Sin embargo, este sueño, como el american dream, se ve golpeado, incluso en medio de su éxito, por la ambición, o más bien, la insatisfacción, como mismo plantea Madonna en su canción American life después de mencionar y alardear de todo lo que posee: “¿crees que estoy satisfecha?”.
“(…) Era la historia de los apasionados romances de Arthur Banning. Iba con el yate de país en país buscando a la mujer de sus sueños. Tenía aventuras con mujeres de todas las razas y países del mundo. Consulté la enciclopedia para comprobar los países y vi que no me había dejado ninguno. Había sesenta, y un romance apasionado en cada uno. Pero Arthur Banning no encontraba a la mujer de sus sueños…”. Esta novela referida en la novela dará un giro proporcional al giro de la historia del personaje principal, Bandini, en la siguiente escala de proyecciones: Fante-Bandini-Banning. Suena como algo demasiado intrincado, pero en verdad la prosa de John, tan precisa y magistral en cuanto a economía del lenguaje —a pesar de que se explaya cuando de poner ofensas en la boca de su protagonista se trata— hacen que todo se muy potable y fácil de entender.

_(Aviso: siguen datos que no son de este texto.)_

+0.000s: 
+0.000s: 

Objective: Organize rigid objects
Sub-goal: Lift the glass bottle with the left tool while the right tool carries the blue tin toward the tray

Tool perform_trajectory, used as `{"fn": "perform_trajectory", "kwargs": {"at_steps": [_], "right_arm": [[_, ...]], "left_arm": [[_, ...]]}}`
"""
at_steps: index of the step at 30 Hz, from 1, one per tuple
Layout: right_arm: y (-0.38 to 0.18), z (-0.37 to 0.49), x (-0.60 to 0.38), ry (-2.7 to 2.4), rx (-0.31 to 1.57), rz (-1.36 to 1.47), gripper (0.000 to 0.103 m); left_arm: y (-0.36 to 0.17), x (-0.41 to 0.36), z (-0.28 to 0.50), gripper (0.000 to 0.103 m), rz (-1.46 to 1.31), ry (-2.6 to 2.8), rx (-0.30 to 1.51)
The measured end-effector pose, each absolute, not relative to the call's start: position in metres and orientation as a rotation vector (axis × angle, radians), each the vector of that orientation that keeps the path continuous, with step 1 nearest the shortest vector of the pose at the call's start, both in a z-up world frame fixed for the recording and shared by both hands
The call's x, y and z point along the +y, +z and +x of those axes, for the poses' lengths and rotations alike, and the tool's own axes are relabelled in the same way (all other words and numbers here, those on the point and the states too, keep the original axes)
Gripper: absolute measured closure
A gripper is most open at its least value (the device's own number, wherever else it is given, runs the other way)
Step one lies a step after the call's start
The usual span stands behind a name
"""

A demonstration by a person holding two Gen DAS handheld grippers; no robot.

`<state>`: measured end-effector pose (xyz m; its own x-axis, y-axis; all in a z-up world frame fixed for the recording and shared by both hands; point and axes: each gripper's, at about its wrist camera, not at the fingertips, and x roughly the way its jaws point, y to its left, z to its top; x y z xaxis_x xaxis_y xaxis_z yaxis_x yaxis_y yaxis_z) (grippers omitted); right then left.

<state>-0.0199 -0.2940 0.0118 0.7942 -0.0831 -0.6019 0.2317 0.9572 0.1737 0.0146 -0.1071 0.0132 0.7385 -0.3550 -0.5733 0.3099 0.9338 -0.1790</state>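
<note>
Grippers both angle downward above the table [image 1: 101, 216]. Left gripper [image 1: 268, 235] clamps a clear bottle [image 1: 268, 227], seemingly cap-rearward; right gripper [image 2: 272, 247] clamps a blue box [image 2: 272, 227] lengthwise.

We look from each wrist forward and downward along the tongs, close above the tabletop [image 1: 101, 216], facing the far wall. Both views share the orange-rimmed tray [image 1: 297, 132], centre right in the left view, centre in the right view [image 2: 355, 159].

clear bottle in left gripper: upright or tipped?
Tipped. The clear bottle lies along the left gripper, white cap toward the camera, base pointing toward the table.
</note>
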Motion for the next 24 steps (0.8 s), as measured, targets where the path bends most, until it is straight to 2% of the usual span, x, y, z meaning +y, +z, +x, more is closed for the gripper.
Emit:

Y ya para concluir con la disección de esta novela, les dejo unas palabras del antihéroe que nos ocupa, a modo de consejo para quienes nos dedicamos a escribir, y que también aplica para los que nos dedicamos a simplemente vivir, o sobrevivir:
“Eliminemos el puritanismo. Olvidemos la mojigatería. Seamos lógicos y filosóficos”.
Sobre John Fante
John Fante escribió por necesidad expresiva, sus novelas son el fruto de su pasión por la literatura, ya que no las hizo para ganar dinero; su entrada económica era la escritura, sí, pero de proyectos y guiones cinematográficos. Tenía cuatro hijos y una esposa que mantener, así como animales y una casa. Sufrió diabetes, perdió la visión, le amputaron las piernas y aún así fue capaz de dictarle sus escritos mentales a su esposa Joyce, que lo apoyó incluso de manera póstuma, como hemos comprobado con Camino de Los Ángeles. La novela que salió de esos dictados fue Sueños de Bunker Hill, que es la que cierra el compendio de novelas con Bandini de protagonista.
Este primer paso de acercamiento a la obra de John Fante ha marcado mi vida de lector, y no vacilo para decir que en Camino de Los Ángeles acabo de encontrar a otra novela inolvidable, y en Arturo Bandini a otro personaje para añadir a mi lista de favoritos, junto a La conjura de los necios con su Ignatius Railley, de John Kennedy Toole, y El guardián entre el centeno con su Holden Caulfield de J. D. Salinger.
A los pies de Fante me despido hasta la próxima semana.